_Given information_.
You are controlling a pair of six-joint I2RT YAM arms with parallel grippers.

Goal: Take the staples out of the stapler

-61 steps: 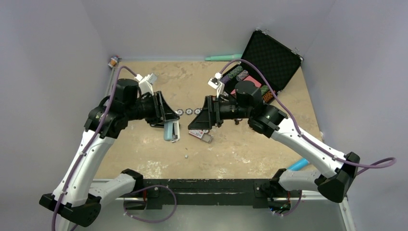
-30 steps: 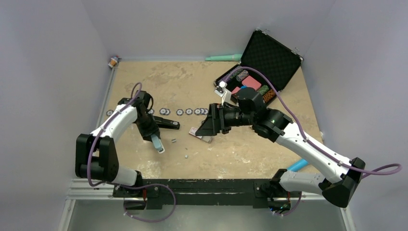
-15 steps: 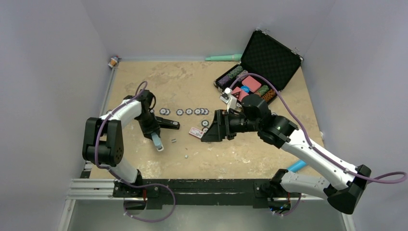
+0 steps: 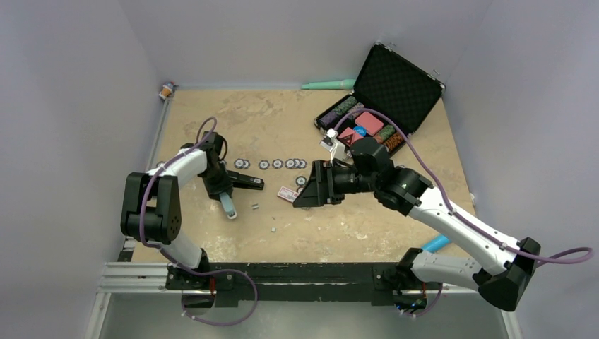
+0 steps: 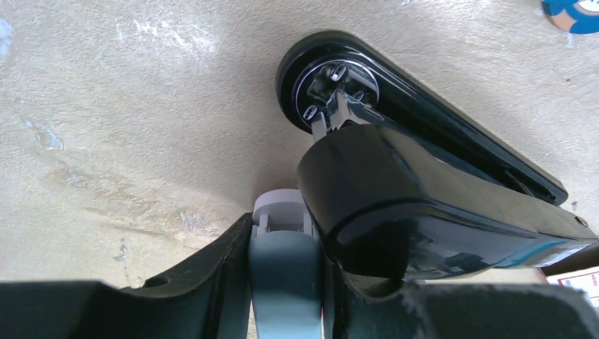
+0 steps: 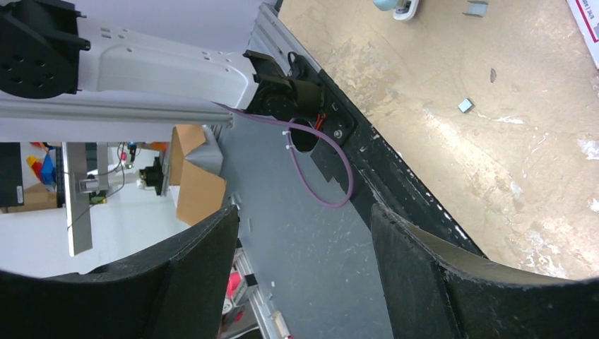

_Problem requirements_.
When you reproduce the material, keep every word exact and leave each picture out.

_Exercise solution_.
You are controlling a pair of six-joint I2RT YAM arms with parallel grippers.

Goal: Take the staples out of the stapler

-61 steps: 
-30 steps: 
-15 steps: 
+0 steps: 
+0 steps: 
+0 steps: 

No additional lines are needed for this answer.